What is required =>
Find the lines of the material below that include the string "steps", then copy each one.
<<<<
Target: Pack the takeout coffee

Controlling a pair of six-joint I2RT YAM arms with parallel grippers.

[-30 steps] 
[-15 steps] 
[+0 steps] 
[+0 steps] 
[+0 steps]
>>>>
Output for this task =>
[-30 steps] 
[-15 steps] 
[+0 steps] 
[+0 steps] 
[+0 steps]

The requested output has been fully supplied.